WHAT TO DO
Repeat verbatim, and only, the lines of the data below, beginning at the line that contains "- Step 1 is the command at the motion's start" and stopping after the line that contains "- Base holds".

START DATA PROVIDED

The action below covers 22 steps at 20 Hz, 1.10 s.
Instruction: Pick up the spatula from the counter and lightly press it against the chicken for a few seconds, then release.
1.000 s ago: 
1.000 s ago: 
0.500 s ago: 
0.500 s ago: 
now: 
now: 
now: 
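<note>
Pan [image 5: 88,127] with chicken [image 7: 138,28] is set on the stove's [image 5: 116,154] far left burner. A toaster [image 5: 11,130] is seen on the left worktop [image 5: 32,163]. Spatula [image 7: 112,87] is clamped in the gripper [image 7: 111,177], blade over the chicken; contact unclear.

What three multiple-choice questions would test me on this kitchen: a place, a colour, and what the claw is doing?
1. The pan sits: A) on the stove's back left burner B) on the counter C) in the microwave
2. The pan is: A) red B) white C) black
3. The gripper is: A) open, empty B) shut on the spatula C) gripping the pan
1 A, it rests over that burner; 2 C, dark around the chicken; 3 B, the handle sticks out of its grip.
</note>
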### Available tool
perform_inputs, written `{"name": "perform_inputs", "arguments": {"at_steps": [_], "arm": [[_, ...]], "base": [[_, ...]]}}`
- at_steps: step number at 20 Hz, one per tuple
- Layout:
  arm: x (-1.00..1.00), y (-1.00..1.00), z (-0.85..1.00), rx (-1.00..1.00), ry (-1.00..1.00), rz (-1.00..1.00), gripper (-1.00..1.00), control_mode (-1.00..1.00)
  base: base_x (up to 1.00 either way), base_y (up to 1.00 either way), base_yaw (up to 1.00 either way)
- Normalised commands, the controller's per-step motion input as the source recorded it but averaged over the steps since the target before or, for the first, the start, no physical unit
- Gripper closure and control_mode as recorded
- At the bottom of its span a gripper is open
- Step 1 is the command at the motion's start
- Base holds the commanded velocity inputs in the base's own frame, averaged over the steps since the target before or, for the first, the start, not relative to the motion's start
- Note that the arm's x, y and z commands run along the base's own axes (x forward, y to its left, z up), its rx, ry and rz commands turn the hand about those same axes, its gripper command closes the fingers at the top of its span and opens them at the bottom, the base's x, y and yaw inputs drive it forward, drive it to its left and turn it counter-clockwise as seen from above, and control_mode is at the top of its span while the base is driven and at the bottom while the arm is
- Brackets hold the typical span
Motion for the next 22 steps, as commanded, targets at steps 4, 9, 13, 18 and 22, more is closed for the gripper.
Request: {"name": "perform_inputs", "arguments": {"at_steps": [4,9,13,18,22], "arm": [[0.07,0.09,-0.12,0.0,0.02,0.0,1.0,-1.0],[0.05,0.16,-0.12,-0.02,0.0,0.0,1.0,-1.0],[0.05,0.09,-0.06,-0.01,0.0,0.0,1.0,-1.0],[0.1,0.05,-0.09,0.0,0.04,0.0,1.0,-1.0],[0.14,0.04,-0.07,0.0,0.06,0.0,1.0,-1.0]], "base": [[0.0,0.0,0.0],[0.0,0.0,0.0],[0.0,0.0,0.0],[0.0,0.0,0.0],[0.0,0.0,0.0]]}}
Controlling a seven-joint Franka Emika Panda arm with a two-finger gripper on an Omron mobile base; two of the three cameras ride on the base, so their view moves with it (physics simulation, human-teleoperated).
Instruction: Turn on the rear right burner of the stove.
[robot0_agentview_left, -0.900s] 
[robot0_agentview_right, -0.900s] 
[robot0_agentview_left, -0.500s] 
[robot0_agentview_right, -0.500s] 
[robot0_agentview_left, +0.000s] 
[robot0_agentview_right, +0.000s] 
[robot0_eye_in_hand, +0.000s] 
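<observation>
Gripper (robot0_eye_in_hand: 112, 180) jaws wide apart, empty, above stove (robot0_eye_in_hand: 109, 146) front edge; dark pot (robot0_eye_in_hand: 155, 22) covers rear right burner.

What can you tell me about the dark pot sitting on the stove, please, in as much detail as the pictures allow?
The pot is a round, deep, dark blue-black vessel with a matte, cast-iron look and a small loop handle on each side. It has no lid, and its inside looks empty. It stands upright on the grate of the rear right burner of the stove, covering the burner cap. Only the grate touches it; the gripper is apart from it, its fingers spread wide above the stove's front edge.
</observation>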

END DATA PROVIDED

OUTPUT BELOW
- Step 1 is the command at the motion's start
- Base holds the commanded velocity inputs in the base's own frame, averaged over the steps since the target before or, for the first, the start, not relative to the motion's start

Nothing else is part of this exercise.